An example of a colloidal PCC product according to the invention is given in the table below:

Parameter Value
Median particle size, MPS (μm) 1.5
Brightness (R457-ISO, %) 95.8
Surface area (BET, m2/g) 25.0

The particle size distribution of this PCC product is shown in FIG. 1, whilst FIG. 2 shows a SEM picture of typical aggregates.

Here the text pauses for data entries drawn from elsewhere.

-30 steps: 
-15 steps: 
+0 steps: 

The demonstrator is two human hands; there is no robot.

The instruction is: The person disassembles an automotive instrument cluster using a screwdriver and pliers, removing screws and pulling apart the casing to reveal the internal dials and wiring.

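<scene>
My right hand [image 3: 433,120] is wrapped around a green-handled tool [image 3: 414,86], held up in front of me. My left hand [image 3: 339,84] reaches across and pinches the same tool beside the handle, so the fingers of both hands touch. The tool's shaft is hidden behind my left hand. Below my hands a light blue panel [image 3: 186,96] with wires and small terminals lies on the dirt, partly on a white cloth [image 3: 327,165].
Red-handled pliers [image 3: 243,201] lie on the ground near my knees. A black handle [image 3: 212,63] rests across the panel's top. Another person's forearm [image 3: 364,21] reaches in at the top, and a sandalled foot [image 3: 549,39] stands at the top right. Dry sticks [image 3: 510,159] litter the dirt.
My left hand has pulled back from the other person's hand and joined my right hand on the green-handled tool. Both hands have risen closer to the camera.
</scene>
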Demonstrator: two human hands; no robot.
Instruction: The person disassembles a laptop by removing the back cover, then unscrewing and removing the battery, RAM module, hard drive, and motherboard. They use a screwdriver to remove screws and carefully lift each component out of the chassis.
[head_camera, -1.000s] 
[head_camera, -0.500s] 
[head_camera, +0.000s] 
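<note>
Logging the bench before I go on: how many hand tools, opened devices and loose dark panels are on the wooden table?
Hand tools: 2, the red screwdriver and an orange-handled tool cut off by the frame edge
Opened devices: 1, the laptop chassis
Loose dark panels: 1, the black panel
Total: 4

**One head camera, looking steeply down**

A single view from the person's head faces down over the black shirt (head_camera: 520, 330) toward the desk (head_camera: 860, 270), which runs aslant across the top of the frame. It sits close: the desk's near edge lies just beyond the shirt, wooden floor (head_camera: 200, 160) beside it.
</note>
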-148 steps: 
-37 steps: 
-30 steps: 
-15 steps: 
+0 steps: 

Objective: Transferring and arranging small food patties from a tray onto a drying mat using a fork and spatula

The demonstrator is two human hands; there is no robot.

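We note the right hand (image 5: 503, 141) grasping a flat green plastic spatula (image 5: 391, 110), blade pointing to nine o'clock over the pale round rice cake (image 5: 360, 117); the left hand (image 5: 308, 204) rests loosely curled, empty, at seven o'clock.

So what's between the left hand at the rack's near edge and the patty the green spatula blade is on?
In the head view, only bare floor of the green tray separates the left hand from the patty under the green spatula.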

The colloidal PCC can, if desired, be used alone, i.e. as sole filler or pigment, in the manufacture of paper, but will presumably normally be used with at least one further filler or pigment. These further fillers and pigments can be selected among both non-colloidal PCC and other types of fillers. There is a wide variety of types of PCC with different crystal forms which are suited as a filler, e.g. scalenohedral PCC, rhombohedral PCC, needle-shaped PCC (aragonite) and spherical PCC (vaterite). Among other types of fillers and pigments which are suited for incorporation in paper, the following can be named: kaolin, calcined kaolin, talc, gypsum, ground marble, aluminium silicate, calcium silicate, magnesium silicate and other silicate-containing minerals, calcium sulphate, barium sulphate, titanium dioxide, zinc oxide, zinc carbonate, calcium sulfoaluminates (satin white), aluminium hydroxide, diatomaceous earth, plastic particles and organic pigments. Paper manufactured, according to the present invention can, in addition to the colloidal PCC, suitably contain one or more such PCC or non-PCC fillers or pigments to obtain the desired paper properties. Preferred further fillers are non-colloidal PCC, kaolin, calcined kaolin, talc, gypsum, chalk, ground marble, silicate-containing minerals and calcium sulfoaluminates. Non-colloidal PCC, kaolin, calcined kaolin, chalk and ground marble are particularly preferred.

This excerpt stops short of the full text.